[WHAT IS EXPECTED]:
For the entries below, print exactly the lines between the line holding "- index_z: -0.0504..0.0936" and the line holding "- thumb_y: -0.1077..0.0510", inclusive, and nothing else.

[INFORMATION SHOWN]:
======
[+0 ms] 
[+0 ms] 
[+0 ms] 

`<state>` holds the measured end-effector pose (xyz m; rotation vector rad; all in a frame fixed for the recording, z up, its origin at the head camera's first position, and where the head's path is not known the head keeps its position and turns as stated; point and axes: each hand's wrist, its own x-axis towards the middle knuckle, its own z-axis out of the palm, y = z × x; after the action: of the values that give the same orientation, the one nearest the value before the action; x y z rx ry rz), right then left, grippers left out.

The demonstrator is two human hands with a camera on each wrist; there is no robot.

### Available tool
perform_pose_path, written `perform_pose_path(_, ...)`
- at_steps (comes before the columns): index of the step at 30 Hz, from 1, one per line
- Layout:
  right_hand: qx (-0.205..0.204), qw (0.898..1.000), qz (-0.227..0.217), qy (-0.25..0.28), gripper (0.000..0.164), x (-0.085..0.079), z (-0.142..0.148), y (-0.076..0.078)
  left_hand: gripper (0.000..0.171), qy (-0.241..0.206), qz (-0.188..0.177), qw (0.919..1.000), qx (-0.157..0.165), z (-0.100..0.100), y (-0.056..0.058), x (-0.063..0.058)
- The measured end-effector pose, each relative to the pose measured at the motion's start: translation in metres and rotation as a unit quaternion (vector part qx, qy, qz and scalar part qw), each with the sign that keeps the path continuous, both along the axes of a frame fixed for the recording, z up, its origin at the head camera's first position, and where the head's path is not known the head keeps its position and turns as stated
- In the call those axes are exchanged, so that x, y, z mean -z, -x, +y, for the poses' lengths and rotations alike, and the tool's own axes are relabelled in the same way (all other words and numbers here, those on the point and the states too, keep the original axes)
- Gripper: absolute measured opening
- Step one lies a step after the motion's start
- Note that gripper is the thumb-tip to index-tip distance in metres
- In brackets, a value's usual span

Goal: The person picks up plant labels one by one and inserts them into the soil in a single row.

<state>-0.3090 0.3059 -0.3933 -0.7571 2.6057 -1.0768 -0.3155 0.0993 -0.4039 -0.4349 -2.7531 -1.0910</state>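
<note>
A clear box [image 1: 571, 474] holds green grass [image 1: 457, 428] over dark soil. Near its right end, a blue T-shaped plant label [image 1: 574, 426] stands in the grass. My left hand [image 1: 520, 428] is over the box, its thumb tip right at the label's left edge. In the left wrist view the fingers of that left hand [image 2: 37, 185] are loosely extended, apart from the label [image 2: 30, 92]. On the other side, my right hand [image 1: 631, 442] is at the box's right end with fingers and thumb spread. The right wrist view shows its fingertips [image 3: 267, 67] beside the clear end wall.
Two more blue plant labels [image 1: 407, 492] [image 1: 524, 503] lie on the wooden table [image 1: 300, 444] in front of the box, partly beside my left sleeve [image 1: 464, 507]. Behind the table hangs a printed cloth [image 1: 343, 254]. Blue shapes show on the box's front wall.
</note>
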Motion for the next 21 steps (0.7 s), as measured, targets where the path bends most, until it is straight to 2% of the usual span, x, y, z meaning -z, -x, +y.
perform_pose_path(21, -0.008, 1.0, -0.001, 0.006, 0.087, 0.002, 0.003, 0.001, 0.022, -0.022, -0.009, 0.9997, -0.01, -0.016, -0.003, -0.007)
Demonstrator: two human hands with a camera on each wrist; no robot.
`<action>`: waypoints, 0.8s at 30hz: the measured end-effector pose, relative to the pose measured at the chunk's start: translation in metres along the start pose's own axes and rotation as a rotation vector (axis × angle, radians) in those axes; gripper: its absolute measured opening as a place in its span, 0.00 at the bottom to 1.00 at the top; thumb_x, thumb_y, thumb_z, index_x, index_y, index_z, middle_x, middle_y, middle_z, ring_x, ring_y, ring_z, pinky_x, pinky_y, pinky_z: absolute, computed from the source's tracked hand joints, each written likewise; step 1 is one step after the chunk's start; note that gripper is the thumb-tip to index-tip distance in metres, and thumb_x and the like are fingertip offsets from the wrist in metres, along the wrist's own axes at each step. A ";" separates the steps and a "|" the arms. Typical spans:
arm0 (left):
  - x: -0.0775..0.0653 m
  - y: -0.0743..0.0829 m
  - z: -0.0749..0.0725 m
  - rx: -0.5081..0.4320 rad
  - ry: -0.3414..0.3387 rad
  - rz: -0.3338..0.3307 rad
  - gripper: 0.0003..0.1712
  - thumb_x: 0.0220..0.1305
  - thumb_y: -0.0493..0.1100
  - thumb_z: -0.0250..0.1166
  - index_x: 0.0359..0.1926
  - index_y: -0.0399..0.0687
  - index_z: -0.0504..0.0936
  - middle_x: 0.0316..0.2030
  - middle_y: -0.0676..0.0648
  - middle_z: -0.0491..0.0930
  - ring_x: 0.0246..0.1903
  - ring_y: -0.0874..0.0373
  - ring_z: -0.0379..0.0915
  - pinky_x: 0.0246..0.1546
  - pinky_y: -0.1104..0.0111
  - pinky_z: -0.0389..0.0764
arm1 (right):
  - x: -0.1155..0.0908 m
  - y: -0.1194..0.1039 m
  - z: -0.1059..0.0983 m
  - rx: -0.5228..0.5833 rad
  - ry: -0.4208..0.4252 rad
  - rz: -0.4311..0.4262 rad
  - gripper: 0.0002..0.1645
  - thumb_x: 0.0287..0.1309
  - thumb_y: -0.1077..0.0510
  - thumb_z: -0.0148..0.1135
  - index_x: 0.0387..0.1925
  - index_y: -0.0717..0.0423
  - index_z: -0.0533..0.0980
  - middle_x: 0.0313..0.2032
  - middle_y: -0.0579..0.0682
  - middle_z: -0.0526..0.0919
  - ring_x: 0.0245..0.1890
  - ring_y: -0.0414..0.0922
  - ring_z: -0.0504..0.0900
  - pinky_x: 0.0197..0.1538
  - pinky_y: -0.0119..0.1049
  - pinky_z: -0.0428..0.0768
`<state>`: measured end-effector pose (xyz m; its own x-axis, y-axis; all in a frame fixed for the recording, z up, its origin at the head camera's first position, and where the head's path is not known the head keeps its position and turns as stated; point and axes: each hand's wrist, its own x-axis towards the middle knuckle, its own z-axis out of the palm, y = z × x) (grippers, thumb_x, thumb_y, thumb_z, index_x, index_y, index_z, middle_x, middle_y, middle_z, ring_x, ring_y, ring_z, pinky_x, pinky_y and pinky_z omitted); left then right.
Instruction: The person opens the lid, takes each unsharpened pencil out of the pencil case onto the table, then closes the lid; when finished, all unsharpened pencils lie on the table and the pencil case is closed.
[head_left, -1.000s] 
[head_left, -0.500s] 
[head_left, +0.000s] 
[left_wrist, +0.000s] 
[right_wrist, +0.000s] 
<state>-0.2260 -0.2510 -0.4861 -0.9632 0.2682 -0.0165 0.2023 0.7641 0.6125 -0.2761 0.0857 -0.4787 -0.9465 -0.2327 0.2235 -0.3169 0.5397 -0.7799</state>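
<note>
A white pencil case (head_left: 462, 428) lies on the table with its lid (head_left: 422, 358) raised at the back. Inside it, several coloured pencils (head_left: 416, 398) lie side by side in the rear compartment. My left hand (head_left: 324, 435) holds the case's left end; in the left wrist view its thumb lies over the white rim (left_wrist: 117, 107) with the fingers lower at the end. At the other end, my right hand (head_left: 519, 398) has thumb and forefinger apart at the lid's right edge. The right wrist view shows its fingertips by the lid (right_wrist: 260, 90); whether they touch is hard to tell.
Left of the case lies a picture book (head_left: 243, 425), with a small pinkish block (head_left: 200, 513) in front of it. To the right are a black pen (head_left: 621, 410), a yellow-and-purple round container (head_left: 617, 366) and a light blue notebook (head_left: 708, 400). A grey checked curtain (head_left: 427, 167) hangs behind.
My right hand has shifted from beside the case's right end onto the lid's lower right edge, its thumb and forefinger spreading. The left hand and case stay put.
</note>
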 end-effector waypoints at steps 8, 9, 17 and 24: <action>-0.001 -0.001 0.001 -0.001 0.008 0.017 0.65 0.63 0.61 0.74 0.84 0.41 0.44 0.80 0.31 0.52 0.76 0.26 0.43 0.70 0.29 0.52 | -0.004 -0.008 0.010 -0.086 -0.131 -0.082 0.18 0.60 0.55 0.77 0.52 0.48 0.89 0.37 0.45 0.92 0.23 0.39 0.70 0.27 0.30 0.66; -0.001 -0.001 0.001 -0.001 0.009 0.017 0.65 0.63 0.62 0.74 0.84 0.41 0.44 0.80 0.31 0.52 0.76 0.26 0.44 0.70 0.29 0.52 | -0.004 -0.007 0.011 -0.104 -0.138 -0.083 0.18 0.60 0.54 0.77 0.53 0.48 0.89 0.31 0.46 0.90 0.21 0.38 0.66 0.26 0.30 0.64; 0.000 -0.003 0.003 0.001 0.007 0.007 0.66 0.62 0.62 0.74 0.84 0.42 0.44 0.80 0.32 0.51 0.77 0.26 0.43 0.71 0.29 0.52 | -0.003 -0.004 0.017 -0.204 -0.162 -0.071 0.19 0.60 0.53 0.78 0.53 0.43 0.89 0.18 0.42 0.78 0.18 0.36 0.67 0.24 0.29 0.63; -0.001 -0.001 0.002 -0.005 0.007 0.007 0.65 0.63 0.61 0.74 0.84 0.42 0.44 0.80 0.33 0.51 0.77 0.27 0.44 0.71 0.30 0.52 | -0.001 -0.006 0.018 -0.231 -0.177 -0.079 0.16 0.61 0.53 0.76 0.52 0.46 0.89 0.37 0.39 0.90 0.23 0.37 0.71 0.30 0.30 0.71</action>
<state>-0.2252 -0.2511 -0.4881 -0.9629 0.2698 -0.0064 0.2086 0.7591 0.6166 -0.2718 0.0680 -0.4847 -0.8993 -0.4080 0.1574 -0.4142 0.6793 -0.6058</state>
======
[EXERCISE SOLUTION]:
  - index_z: -0.0504..0.0936
  - middle_x: 0.0316..0.2030
  - middle_y: -0.0676..0.0648
  - middle_z: -0.0491..0.0930
  - ring_x: 0.0246..0.1903
  - ring_y: -0.0874..0.0373
  - ring_z: -0.0379..0.0915
  - pinky_x: 0.0246..0.1546
  - pinky_y: -0.1104..0.0111
  - pinky_z: -0.0389..0.0764
arm1 (right):
  - x: -0.1155..0.0908 m
  - y: -0.1194..0.1039 m
  - z: -0.1059..0.0983 m
  - rx: -0.5228..0.5833 rad
  - ry: -0.4208..0.4252 rad
  - rz: -0.4311..0.4262 rad
  - gripper: 0.0002..0.1645
  - thumb_x: 0.0287..0.1309
  - thumb_y: -0.1077..0.0510

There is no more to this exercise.